### Instructions for the task:
A verbatim copy is needed of the lines below from the one containing "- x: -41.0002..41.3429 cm" up to and including the one containing "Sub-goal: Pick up", excluding pictures.

[Stored dataset items]
——

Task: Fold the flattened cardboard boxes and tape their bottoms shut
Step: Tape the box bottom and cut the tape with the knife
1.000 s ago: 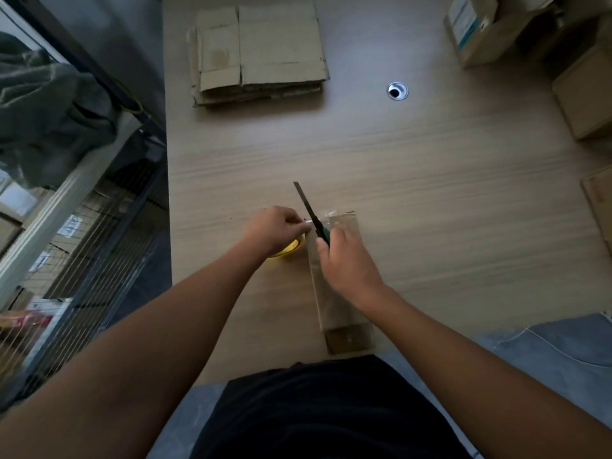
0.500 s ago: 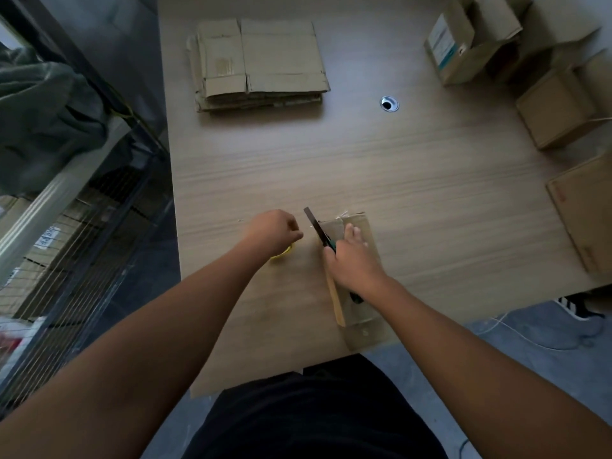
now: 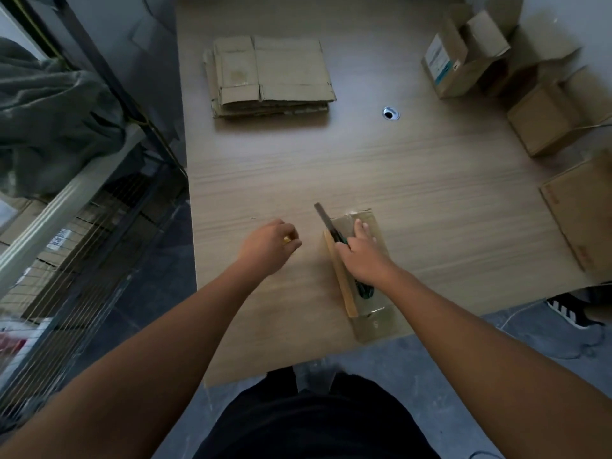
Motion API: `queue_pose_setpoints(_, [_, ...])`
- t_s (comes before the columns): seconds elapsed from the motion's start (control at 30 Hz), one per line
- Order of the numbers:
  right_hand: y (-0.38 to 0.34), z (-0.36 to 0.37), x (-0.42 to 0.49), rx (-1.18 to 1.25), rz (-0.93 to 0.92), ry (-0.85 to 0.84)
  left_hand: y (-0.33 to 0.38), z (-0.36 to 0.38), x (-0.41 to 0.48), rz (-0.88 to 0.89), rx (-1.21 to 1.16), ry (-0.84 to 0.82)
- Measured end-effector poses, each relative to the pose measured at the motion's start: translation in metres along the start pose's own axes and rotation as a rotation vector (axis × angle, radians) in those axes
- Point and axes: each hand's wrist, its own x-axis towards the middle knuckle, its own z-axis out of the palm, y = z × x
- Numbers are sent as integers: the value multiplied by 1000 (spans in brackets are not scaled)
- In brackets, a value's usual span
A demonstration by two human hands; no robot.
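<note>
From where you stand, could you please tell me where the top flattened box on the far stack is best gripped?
I'd take the top flattened box by its near long edge, coming from the near side. It lies flat on the stack, so only its edges offer a grip. That edge faces you, and the layers below it look slightly offset.

The left hand (image 3: 268,246) is hiding most of a yellow object (image 3: 286,239). The right hand (image 3: 364,256) is covering the middle of the scissors (image 3: 323,215). The frame is cropping a side box (image 3: 576,220).
</note>
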Motion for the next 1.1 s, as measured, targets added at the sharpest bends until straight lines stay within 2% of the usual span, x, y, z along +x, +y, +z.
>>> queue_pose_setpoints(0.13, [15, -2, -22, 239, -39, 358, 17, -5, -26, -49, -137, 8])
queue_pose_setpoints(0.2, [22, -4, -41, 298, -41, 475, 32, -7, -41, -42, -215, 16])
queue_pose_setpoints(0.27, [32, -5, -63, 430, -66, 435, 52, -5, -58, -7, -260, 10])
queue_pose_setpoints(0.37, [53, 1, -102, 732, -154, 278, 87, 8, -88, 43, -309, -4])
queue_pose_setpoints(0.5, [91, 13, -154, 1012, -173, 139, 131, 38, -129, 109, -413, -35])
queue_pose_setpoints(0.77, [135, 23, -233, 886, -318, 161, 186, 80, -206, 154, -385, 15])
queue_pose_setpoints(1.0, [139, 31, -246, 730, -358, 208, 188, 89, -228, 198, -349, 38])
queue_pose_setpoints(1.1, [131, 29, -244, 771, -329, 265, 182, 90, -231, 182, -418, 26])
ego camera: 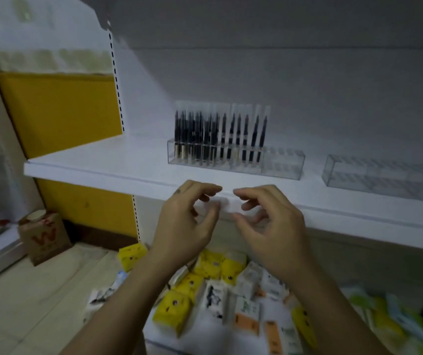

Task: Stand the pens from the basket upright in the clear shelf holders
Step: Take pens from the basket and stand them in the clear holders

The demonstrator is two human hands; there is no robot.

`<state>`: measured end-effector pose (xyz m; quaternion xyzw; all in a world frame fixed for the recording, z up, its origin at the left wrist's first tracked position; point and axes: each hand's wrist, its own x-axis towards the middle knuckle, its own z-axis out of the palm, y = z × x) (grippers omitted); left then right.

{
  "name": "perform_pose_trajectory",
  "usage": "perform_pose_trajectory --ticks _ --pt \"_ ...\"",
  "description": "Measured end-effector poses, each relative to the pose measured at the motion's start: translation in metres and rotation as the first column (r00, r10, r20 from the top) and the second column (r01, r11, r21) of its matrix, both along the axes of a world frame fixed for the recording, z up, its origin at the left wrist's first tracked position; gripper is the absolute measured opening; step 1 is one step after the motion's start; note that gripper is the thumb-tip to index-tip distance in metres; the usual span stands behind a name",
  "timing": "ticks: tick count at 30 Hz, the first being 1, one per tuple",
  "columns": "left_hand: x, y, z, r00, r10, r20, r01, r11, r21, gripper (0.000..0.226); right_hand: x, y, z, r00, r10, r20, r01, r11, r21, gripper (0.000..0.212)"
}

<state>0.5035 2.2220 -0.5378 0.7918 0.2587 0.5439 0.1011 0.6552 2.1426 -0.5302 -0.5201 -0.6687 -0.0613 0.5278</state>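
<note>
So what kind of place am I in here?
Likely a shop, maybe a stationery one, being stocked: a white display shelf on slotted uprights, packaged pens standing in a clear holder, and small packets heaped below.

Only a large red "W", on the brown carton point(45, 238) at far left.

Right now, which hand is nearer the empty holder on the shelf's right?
Right. The right hand sits below-left of the empty holder; the left hand is farther left, below the holder with pens.
</note>
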Motion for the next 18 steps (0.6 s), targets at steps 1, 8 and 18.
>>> perform_pose_trajectory --ticks 1,8,18 --pt "0.001 -0.007 -0.011 1.0 -0.016 -0.003 0.016 1.0 -0.019 0.021 0.001 -0.007 -0.011 1.0 -0.006 -0.005 0.006 1.0 -0.012 0.031" --pt "0.021 -0.038 -0.138 0.977 -0.065 -0.203 -0.007 0.941 -0.338 0.025 0.016 -0.039 -0.135 0.99 -0.143 -0.012 0.12 0.868 -0.482 0.029" --pt "0.045 -0.069 -0.29 0.765 -0.343 -0.546 -0.265 0.604 -0.752 0.053 0.051 -0.093 -0.307 0.941 -0.339 0.002 0.135 0.37 -0.919 0.044"
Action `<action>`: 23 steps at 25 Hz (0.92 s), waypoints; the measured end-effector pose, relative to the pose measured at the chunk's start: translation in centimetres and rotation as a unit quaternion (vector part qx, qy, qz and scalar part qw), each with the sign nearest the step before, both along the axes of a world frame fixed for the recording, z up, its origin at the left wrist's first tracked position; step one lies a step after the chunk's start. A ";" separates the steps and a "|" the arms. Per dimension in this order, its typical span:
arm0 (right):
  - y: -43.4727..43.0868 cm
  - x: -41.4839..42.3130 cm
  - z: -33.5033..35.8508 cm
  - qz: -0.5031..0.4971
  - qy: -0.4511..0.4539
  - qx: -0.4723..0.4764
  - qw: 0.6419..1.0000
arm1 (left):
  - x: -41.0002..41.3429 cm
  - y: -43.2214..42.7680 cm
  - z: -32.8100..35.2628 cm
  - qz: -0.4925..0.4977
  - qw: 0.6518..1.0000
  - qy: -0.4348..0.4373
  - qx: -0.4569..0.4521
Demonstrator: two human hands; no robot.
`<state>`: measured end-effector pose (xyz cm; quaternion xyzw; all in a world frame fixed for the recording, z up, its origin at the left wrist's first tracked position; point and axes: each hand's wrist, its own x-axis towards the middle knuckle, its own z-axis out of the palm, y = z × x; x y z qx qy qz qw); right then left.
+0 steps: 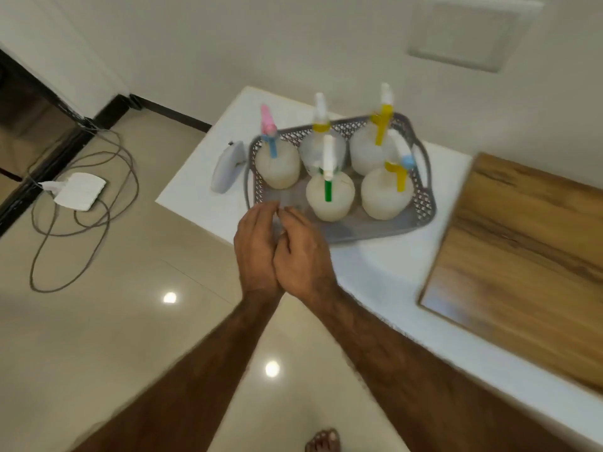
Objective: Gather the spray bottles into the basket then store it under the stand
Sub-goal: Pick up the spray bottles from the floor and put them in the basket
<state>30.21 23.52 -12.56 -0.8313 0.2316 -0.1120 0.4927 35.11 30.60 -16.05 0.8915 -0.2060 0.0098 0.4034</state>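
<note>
A grey lattice basket [421, 203] stands on a white top [192, 187]. Inside it stand several white round spray bottles: one with a pink and blue head [277, 164], a clear one with a yellow collar [321, 148], one with a yellow trigger [368, 148], one with a green trigger [329, 194] and one with a yellow and blue head [385, 194]. My left hand [256, 246] and my right hand [305, 252] are side by side, touching each other, fingers loosely curled at the basket's near-left corner. Neither plainly holds anything.
A pale grey object [228, 168] lies flat on the white top just left of the basket. A wooden panel [522, 272] covers the right side. On the tiled floor at left lie a white adapter [80, 190] and looped cables. A bare foot [323, 442] shows below.
</note>
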 end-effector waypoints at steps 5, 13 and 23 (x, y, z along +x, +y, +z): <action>-0.4 -13.7 -0.9 -0.098 0.009 0.057 0.993 | -13.3 -1.2 1.0 -0.060 0.996 -0.008 0.067; -5.0 -44.4 -6.0 -0.320 0.073 0.097 0.939 | -41.6 -8.0 -3.1 -0.281 0.943 0.109 0.138; -3.8 -79.9 -23.3 -0.600 0.125 0.201 0.764 | -74.6 -9.8 -20.1 -0.514 0.812 0.211 0.180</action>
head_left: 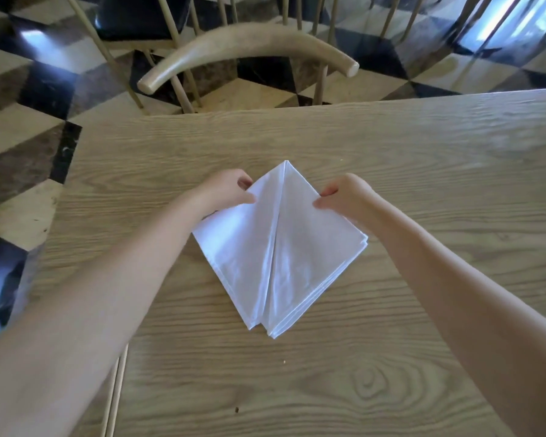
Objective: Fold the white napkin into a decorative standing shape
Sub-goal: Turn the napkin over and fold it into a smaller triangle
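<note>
Both hands, left (226, 189) and right (344, 192), pinch the napkin (278, 247) at its side edges, its centre seam (long axis) running between them toward the person.

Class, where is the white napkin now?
Head view, centre: the white napkin lies on the wooden table, its far edges pinched by the left hand and right hand.

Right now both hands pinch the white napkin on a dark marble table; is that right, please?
Not quite: the head view shows a light wood table, not dark marble. The left hand and right hand do pinch the napkin.
</note>
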Available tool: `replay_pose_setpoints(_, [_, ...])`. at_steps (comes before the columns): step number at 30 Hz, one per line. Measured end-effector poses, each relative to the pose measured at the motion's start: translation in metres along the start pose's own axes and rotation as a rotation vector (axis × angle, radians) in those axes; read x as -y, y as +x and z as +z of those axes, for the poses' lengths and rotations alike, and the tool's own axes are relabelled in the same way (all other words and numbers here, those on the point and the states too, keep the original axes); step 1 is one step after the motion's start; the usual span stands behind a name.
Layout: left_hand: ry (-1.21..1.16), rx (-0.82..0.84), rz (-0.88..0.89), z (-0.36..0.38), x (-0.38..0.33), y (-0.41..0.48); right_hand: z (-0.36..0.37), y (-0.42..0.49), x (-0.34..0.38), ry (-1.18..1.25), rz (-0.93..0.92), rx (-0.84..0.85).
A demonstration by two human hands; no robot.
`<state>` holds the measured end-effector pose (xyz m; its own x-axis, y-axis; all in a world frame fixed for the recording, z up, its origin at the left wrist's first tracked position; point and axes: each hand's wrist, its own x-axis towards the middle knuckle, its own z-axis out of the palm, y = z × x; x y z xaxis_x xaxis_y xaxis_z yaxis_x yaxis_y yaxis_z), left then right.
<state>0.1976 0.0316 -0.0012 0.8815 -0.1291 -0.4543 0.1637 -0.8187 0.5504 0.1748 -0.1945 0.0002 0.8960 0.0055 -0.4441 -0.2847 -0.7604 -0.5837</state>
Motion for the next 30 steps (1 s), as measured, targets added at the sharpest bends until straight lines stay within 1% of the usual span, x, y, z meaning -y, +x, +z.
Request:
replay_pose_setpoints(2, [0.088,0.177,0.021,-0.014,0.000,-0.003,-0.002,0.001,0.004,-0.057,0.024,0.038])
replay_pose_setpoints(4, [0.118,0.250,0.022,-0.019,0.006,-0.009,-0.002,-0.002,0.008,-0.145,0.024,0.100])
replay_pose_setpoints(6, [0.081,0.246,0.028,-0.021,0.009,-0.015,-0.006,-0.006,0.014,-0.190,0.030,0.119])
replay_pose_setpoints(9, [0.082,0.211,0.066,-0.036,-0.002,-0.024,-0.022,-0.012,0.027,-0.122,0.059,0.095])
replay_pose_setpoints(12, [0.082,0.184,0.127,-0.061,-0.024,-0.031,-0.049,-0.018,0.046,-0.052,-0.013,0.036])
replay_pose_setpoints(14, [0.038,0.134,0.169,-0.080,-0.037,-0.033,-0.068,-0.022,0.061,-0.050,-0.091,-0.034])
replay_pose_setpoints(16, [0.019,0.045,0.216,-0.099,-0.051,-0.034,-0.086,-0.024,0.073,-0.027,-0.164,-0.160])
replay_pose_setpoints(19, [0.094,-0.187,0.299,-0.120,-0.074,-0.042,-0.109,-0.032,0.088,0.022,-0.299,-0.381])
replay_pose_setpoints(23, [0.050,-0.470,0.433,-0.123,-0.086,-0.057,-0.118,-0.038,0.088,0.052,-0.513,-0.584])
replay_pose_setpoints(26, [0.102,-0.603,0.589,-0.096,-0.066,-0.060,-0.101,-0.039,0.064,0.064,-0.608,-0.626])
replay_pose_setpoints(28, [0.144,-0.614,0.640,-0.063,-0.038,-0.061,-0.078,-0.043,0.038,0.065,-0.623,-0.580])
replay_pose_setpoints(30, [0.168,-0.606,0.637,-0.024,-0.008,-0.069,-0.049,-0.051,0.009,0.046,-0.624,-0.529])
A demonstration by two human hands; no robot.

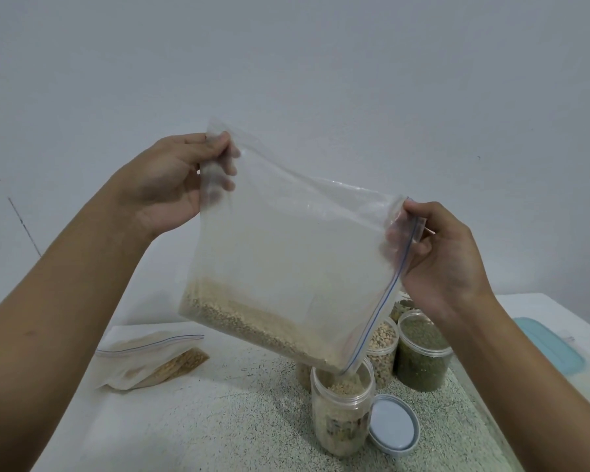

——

### Task solution:
  - x: -41.0002..41.3429 cm
  - y: -43.2214..42.7680 cm
  - z: -32.8100..35.2628 cm
  - qz: -0.4925..0.4977
  - qw: 0.6518..1.0000
  - qy: -0.4348..0.4373
  - qx: -0.4569..0.4521
Demonstrator: two human hands; no robot.
`<state>`: measured end-effector pose (xyz cm; quaternion xyzw; all in a world frame fixed for the recording, z up, its origin at the left wrist's first tracked position; point and axes: each hand's wrist, its own x-axis towards the middle knuckle, its own z-axis out of the palm, y = z × x; x y z qx qy qz qw); right then left.
+0 steps: 
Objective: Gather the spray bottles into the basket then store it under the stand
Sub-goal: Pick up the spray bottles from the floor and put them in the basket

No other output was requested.